Lizard Man's Travels

This site is a journal of my travels and other adventures while I shift from doing postdoctoral research on tree frog ecology in Darwin, Australia, to research on digestive physiology of lizards and bats in Sede Boqer, Israel. Enough friends have been asking me for regular updates on this journey, that I thought this would be the best forum to keeep everyone up to date (including me).

Saturday, May 14, 2005

Mid-May update

It has been an unusually busy time in the lab this week. I have been doing the experiments on the lizards this week, which takes a couple of hours per day. I'm getting better, so it only takes about an hour to draw the blood from all of them, but then there is a bit of processing, setting up, etc. And it takes me about an hour and a half to feed the guys and clean their cage. Seems that six large lizards require a lot of food, and produce a lot of lizard poop. It is fun to watch the expressions of people as they walk into the room and the smell hits their nose. It is a bit like having a cow in a small room, or at least its by-products. The major time-sink this week has been the processing of blood samples. That takes forever. It involves a lot of centrifuging - more than two hours per batch, in two different runs. It also involves a lot of little vials that have to be weighed, reweighed, filled, refilled, refilled again, etc. Each batch of 24 takes me about 4-5 hours total, though there is some dead time in there during the centrifuging when I can do other things like feeding the lizards and writing blog posts. Yesterday, I managed to get through 2 batches, but it has been a steady 1 per day for most of the week.

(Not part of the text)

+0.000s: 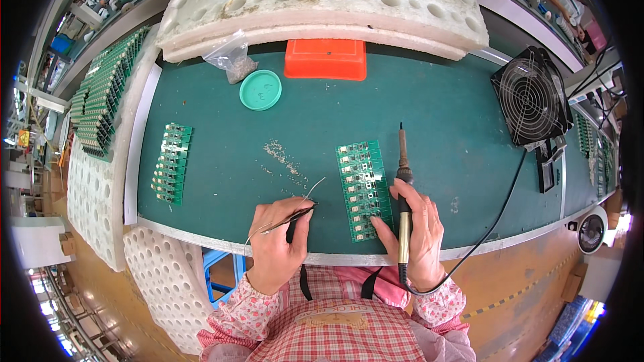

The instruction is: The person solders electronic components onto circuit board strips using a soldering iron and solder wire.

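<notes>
My left hand (278,238) is closed on a pair of dark tweezers (299,215). A thin silvery strand that looks like solder wire (314,188) also runs through its fingers and sticks out past them. In my right hand (421,231) lies a soldering iron (404,169), its dark tip pointing away from me. The right thumb rests at the near right part of a green circuit board panel (361,191), which bears rows of small components. Beyond the left hand, many tiny pale parts (283,159) are strewn on the green work mat (235,151).
Another board panel (172,164) lies at the left. Toward the back are a plastic bag (233,60), a round green lid (260,90) and an upside-down red tray (325,60). A black fan (530,97) stands at right. White foam block (322,10) spans the back; stacked boards (107,94) stand left.
</notes>
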Available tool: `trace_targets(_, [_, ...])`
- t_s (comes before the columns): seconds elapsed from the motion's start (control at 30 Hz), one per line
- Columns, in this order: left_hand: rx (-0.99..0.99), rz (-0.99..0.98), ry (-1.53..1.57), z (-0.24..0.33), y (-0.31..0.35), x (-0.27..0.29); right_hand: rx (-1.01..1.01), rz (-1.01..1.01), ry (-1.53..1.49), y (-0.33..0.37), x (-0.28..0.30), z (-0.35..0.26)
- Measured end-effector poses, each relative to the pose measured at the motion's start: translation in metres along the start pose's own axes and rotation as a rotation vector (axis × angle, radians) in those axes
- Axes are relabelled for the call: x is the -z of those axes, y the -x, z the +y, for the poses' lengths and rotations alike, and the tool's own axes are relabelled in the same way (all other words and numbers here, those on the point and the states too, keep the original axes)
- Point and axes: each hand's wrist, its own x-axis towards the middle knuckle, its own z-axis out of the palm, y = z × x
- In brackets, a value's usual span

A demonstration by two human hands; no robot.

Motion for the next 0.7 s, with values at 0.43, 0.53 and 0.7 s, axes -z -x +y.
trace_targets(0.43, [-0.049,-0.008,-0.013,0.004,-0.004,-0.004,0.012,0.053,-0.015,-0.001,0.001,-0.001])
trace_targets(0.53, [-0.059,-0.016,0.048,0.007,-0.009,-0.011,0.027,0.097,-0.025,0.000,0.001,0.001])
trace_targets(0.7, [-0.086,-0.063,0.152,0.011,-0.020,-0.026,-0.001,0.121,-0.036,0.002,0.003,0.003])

For some reason this week has given me a bit of homesickness. I don't usually get that, but I've been thinking a lot about various places in the US. I haven't figured out what is triggering it, but it is there. I seem to be thinking a lot about the desert southwest for some reason. Not sure why, but that's it.

I've been getting things ready for my various travels also. I have been making reservations for cars, planes, hotels, dinner, everything. Getting a bit crazy on that front. At least S. Africa is on almost the same time zone as here, and people there generally speak english. those things are a bit harder here, especially if there is a holiday around. Then people suddenly lose their ability to speak english.

No deep thoughts this time around, nor any interesting photos. Just an update. Maybe soon there will be something more interesting to post.

Sunday, May 08, 2005

The catch


The catch
Originally uploaded by wandering lizard.
I've had some complaints about the proportion of bird photos on this page lately, so here is a photo of one of the Uromastyx aegyptius that I've been working with. I finally got a photo (in focus) with one of them. They are certainly easier to catch in the spring, when they actually come out of their burrows once in a while. I have 6 now, ranging in size from a subadult female at 800g, to a monster male at 2.8kg. Now if I can just squeeze the 4 weeks of experiments into the 5 weeks I have left here...

Lina and friend


Lina and friend
Originally uploaded by wandering lizard.
This is the smaller of the two bedouin guides we had on our camel ride in Sinai (and the smaller of the two camels, for the smaller of the two tourists). He was quite impressive - driving the camels along by himself all afternoon. And he was only 8 years old. Lina wanted to marry him.